Ne lui parlez pas de gadget révolutionnaire, ni d’option électronique. Vianney Deschatrette aime la voiture dans ce qu’elle a de plus pur. Un moteur, un volant, quatre roues et, surtout, l’élégance des années. En entrant dans l’atelier du restaurateur, c’est peut-être la première chose qui frappe. Chaque véhicule en cours de réparation dévoile à peine son plein potentiel, mais laisse déjà entrevoir une classe que ne pourraient leur envier bien des SUV. C’est dans ce monde de l’automobile ancienne qu’est tombé Vianney, bien aidé par une famille mordue de volant. Plus précisément, c’est au fil de son apprentissage à Poitiers, puis à Angoulême, que ses mains et son cœur se sont tournés vers les voitures d’avant-guerre. « Après 39-45, la France a considérablement transformé l’automobile pour passer dans l’ère industrielle. » Avant cela, les véhicules étaient en grande partie assemblés et construits à la main, faisant de chaque modèle une pièce unique. Bugatti, Delage, Rosengart et nombre de petits constructeurs devenus grands sont alors légion. Désormais, c’est entre les mains de Vianney qu’elles retrouvent leur lustre d’antan. « Je me suis installé en 2020. Je fréquentais déjà régulièrement les salons et les courses vintage, raconte-t-il. C’est là-bas que le bouche-à-oreille s’est opéré. » Désormais, ses clients viennent de toute la France. Et le moins que l’on puisse dire, c’est qu’ils semblent satisfaits… En témoigne son carnet de commandes rempli jusqu’à la fin de l’année prochaine.


Le temps, une notion relative

En six années de pratique, l’entrepreneur a établi un processus de restauration propre à chaque véhicule. « On ne répare pas un véhicule des années 20 comme un véhicule des années 30. Le progrès allait si vite à l’époque. » 
Chaque voiture donne ainsi lieu à une phase de documentation extrêmement méticuleuse. Plans, photographies, archives et échanges avec d’autres spécialistes permettent de retrouver les pièces de l’époque. 

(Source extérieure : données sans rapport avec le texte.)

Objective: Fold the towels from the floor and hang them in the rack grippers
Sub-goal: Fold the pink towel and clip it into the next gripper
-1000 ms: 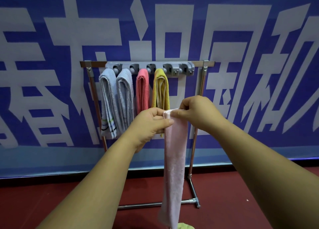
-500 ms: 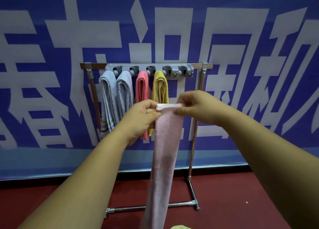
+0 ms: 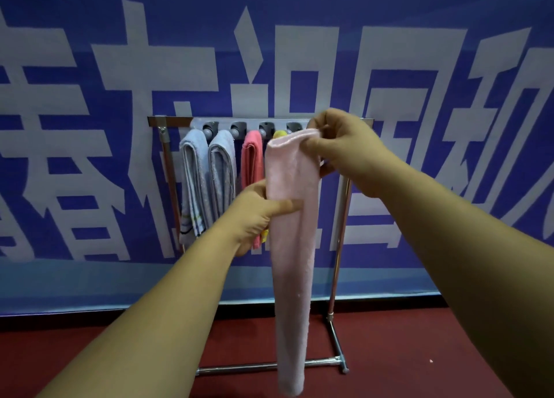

« Chacun des restaurateurs est un peu expert dans son domaine. On n’hésite pas à s’appeler pour respecter au mieux le véhicule et ne pas mettre en danger le client. » Car ces voitures ne répondent évidemment pas aux standards de sécurité actuels. Beaucoup ne possèdent ni clignotants ni ceintures de sécurité. Dernièrement, Vianney se consacre davantage à la carrosserie et aux châssis, tandis que les travaux de grosse mécanique sont sous-traités. Dans son atelier trône notamment une Gobron de 1922, appartenant à un client venu de Bordeaux. « On a toujours des inattendus sur ces voitures, qui peuvent allonger les délais d’un an. » Ici, le temps n’est donc pas vraiment une contrainte. Vianney préfère le prendre pour être pleinement satisfait de son travail et permettre à ce patrimoine roulant vieux d’un siècle de reprendre la route.